Exercise aim
Please return each of the entries below exactly as they appear.

*** Data in this exercise Section Begins ***

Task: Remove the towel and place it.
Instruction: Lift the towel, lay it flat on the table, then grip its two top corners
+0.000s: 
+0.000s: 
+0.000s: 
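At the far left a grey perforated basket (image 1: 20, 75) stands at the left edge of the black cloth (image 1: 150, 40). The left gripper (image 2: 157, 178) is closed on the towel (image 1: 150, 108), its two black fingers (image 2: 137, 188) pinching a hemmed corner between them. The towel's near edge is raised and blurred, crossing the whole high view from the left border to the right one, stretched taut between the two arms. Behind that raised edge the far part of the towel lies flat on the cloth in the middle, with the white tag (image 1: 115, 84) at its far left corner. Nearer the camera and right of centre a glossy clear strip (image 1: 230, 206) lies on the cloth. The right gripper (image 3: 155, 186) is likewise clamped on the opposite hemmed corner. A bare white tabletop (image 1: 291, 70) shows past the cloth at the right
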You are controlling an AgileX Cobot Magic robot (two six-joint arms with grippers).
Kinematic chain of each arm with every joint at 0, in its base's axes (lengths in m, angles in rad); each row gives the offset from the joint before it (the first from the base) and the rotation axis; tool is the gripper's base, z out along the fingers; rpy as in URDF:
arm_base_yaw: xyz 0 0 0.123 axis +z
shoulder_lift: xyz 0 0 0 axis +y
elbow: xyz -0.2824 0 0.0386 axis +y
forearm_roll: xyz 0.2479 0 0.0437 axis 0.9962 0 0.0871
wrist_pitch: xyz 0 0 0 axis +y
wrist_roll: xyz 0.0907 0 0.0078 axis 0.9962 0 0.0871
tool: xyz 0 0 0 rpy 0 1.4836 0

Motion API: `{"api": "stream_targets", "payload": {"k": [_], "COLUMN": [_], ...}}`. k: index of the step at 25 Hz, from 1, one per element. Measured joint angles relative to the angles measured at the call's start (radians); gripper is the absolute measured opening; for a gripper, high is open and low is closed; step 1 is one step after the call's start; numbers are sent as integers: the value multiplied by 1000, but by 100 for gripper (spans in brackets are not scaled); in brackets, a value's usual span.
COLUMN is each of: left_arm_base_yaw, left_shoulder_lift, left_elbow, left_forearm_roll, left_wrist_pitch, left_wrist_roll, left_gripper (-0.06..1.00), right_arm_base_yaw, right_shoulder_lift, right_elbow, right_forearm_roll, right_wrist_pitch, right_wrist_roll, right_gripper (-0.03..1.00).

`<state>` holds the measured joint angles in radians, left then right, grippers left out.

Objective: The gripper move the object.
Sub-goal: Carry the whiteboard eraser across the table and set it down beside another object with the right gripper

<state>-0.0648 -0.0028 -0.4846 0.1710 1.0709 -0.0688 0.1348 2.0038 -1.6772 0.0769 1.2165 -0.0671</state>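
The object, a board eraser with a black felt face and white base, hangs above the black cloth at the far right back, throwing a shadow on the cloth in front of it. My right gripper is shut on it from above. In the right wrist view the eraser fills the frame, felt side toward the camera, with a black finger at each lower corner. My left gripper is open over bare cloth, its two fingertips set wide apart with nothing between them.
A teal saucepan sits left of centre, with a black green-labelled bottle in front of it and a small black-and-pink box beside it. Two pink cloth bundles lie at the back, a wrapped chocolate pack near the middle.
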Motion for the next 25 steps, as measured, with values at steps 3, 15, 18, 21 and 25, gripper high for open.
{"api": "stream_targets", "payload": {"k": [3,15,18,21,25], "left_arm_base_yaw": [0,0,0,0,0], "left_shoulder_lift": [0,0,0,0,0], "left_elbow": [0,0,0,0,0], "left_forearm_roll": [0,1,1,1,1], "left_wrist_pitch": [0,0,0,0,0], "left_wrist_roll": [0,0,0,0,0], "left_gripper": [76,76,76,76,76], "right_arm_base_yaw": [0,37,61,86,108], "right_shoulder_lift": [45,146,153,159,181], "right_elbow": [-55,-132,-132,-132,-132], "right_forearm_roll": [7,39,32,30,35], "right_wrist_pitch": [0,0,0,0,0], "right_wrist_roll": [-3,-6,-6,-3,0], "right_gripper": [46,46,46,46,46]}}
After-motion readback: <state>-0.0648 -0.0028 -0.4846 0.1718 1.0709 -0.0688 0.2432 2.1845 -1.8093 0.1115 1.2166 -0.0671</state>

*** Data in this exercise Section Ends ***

Output below
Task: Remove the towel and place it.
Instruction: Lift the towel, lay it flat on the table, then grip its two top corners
+0.000s: 
+0.000s: 
+0.000s: 
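At the far left a grey perforated basket (image 1: 20, 75) stands at the left edge of the black cloth (image 1: 150, 40). The left gripper (image 2: 157, 178) is closed on the towel (image 1: 150, 108), its two black fingers (image 2: 137, 188) pinching a hemmed corner between them. The towel's near edge is raised and blurred, crossing the whole high view from the left border to the right one, stretched taut between the two arms. Behind that raised edge the far part of the towel lies flat on the cloth in the middle, with the white tag (image 1: 115, 84) at its far left corner. Nearer the camera and right of centre a glossy clear strip (image 1: 230, 206) lies on the cloth. The right gripper (image 3: 155, 186) is likewise clamped on the opposite hemmed corner. A bare white tabletop (image 1: 291, 70) shows past the cloth at the right
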You are controlling an AgileX Cobot Magic robot (two six-joint arms with grippers).
Kinematic chain of each arm with every joint at 0, in its base's axes (lengths in m, angles in rad); each row gives the offset from the joint before it (the first from the base) and the rotation axis; tool is the gripper's base, z out along the fingers; rpy as in URDF:
arm_base_yaw: xyz 0 0 0.123 axis +z
shoulder_lift: xyz 0 0 0 axis +y
elbow: xyz -0.2824 0 0.0386 axis +y
forearm_roll: xyz 0.2479 0 0.0437 axis 0.9962 0 0.0871
wrist_pitch: xyz 0 0 0 axis +y
wrist_roll: xyz 0.0907 0 0.0078 axis 0.9962 0 0.0871
tool: xyz 0 0 0 rpy 0 1.4836 0

Motion API: `{"api": "stream_targets", "payload": {"k": [_], "COLUMN": [_], ...}}`. k: index of the step at 25 Hz, from 1, one per element. Measured joint angles relative to the angles measured at the call's start (radians); gripper is the absolute measured opening; for a gripper, high is open and low is closed; step 1 is one step after the call's start; numbers are sent as integers: the value multiplied by 1000, but by 100 for gripper (spans in brackets are not scaled); in brackets, a value's usual span.
COLUMN is each of: left_arm_base_yaw, left_shoulder_lift, left_elbow, left_forearm_roll, left_wrist_pitch, left_wrist_roll, left_gripper (-0.06..1.00), right_arm_base_yaw, right_shoulder_lift, right_elbow, right_forearm_roll, right_wrist_pitch, right_wrist_roll, right_gripper (-0.03..1.00).

`<state>` holds the measured joint angles in radians, left then right, grippers left out.

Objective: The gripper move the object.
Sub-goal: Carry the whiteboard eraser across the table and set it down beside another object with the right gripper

<state>-0.0648 -0.0028 -0.4846 0.1710 1.0709 -0.0688 0.1348 2.0038 -1.6772 0.0769 1.2165 -0.0671</state>
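The object, a board eraser with a black felt face and white base, hangs above the black cloth at the far right back, throwing a shadow on the cloth in front of it. My right gripper is shut on it from above. In the right wrist view the eraser fills the frame, felt side toward the camera, with a black finger at each lower corner. My left gripper is open over bare cloth, its two fingertips set wide apart with nothing between them.
A teal saucepan sits left of centre, with a black green-labelled bottle in front of it and a small black-and-pink box beside it. Two pink cloth bundles lie at the back, a wrapped chocolate pack near the middle.
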Motion for the next 25 steps, as measured, with values at steps 3, 15, 18, 21 and 25, gripper high for open.
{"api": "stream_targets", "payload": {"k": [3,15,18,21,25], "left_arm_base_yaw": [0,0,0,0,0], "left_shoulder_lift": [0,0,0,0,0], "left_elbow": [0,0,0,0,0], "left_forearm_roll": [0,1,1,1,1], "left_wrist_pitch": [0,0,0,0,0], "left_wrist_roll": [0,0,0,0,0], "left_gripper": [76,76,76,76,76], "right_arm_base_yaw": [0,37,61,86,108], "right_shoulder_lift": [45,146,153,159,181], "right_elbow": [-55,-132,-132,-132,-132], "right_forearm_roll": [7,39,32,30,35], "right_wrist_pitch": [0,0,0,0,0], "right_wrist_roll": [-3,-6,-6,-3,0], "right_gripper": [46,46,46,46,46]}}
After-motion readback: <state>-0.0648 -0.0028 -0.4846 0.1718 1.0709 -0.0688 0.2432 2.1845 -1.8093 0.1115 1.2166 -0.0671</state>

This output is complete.